Après avoir franchi les hauteurs de Jurques, on descend au village du Mesnil-Auzouf, résidence d'une brigade de gendarmerie, et qui n'offre, du reste, rien d'intéressant.

On montre, il est vrai, dans les bois, au nord de la paroisse, une pierre de grès argileux, connue sous le nom de pierre diallan, et qui a été signalée par M. Castel; mais cette pierre paraît en place. Si quelques traditions s'y rattachent, on ne peut, avec certitude, en faire un monument druidique...

A peu de distance du Mesnil-Auzouf, on rencontre, à droite de la route, les avenues de Montamy. De ce point fort élevé, on distingue la ville de Vire.

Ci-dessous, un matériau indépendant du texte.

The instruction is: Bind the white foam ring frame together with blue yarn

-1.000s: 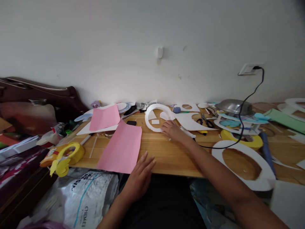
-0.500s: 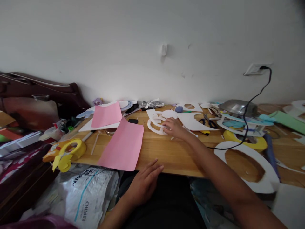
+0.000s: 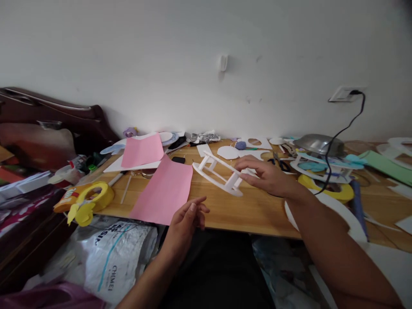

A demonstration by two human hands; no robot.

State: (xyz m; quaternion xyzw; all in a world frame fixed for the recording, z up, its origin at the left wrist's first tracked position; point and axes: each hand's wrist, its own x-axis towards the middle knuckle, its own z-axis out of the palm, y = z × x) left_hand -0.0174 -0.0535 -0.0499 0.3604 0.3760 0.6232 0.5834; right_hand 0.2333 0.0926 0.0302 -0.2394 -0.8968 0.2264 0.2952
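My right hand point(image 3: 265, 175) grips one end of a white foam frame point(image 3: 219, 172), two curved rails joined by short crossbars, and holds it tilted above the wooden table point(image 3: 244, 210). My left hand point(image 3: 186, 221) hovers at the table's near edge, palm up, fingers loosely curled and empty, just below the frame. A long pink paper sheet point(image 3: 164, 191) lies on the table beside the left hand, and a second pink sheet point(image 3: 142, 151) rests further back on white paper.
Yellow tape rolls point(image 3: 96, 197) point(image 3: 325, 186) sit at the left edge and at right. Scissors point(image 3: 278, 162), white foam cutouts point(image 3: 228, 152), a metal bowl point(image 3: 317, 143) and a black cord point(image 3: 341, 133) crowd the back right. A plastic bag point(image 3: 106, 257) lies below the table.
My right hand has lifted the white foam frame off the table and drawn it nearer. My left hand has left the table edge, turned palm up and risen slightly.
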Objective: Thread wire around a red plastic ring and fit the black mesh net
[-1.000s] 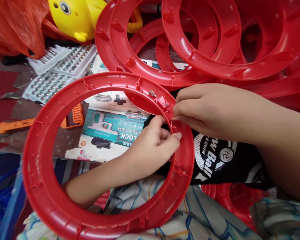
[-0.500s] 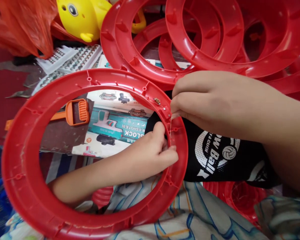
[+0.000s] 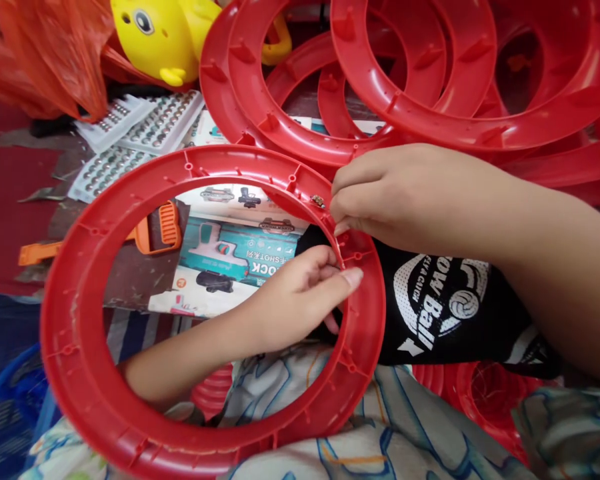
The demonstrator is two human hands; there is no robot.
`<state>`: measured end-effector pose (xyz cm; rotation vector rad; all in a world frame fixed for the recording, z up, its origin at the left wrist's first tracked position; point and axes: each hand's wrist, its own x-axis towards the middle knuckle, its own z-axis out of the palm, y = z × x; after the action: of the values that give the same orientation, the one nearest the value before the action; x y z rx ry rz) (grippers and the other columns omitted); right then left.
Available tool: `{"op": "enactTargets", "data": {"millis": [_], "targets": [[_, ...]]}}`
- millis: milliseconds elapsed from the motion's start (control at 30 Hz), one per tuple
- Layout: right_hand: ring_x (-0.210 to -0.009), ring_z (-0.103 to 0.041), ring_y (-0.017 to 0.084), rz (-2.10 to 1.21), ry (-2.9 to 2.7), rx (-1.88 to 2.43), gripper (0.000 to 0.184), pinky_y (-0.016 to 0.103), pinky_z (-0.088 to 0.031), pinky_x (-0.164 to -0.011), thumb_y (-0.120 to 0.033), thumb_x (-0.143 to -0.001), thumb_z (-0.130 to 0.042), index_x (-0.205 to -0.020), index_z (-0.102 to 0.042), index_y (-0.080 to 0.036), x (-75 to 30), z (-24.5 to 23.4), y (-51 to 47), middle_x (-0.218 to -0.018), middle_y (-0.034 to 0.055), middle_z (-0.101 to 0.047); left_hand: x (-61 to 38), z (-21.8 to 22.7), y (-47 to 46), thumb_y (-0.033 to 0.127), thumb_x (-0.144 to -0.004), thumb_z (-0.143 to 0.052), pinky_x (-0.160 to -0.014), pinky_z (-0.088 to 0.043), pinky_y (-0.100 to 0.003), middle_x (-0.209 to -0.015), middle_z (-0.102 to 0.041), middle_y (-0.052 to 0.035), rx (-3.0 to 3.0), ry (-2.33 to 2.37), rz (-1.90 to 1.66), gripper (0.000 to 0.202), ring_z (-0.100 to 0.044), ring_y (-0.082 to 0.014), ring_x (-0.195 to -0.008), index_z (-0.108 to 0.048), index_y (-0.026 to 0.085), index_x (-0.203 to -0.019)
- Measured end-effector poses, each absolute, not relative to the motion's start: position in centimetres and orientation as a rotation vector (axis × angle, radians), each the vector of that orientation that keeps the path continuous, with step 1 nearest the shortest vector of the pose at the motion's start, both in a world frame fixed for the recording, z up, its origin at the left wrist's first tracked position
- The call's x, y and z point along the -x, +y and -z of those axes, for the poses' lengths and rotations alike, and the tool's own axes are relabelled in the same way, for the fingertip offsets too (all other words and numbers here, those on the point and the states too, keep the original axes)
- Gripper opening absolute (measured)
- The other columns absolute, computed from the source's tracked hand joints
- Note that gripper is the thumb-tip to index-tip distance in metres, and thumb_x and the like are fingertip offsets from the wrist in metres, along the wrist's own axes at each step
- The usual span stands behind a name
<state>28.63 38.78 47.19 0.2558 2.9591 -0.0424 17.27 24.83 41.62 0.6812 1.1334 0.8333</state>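
A large red plastic ring [image 3: 80, 293] with ribs and screw posts leans across my lap, its hollow side facing me. My left hand [image 3: 305, 293] reaches through the ring's opening. Its thumb presses on the inner edge at the right, and the fingers curl beneath, gripping the rim. Just above it, my right hand [image 3: 405, 193] is closed in a pinch over the channel. A thin pale strand [image 3: 338, 252] runs down from those fingertips toward my left thumb. Beside the right fingertips, a tiny metallic part [image 3: 318, 201] lies in the channel.
More red rings [image 3: 300, 137] are heaped at the back right. White trays of small metal parts [image 3: 155, 123] sit at the back left, near a yellow toy [image 3: 163, 43] and an orange bag [image 3: 45, 53]. An orange plastic piece [image 3: 160, 228] lies beside a printed box [image 3: 220, 250].
The ring has shifted slightly right. My left hand has moved up, its thumb now flatter over the rim. My right fingertips have shifted slightly left, and less of the strand shows.
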Motion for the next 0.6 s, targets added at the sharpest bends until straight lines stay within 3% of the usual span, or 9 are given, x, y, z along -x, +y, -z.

On ne tarde pas à descendre dans les vaux de Soulœuvre, profondément encaissés au milieu de coteaux schisteux; puis on gravit une seconde chaîne de grès quartzeux et de conglomérats (1), suivant à peu près la même direction que celle de Jurques. Ce fut dans la vallée de Soulœuvre à 1 lieue 1/2 de la route, du côté droit, que s'établirent d'abord les religieux du Val-Richer, près de Lisieux.

Le Bény, chef-lieu de canton, est à peine à 2 kilomètres de la route. Du côté opposé, et à la même distance, se trouve le Dézert, ancien prieuré dépendant de l'abbaye de Troarn. En 1118, Henri Ier avait donné aux religieux du Dézert la dîme du revenu du château de Vire. Le prieur était seigneur de la paroisse, et possédait, dans d'autres communes du canton, des revenus provenant de la perception des dîmes.

En 1250, le prieur du Dézert déclara à l'archevêque de Rouen, Odon Rigault, que le personnel de sa maison

(1) V. ma Topographie géognostique du Calvados; un vol. in-8o, avec atlas, et la Carte géologique du même département.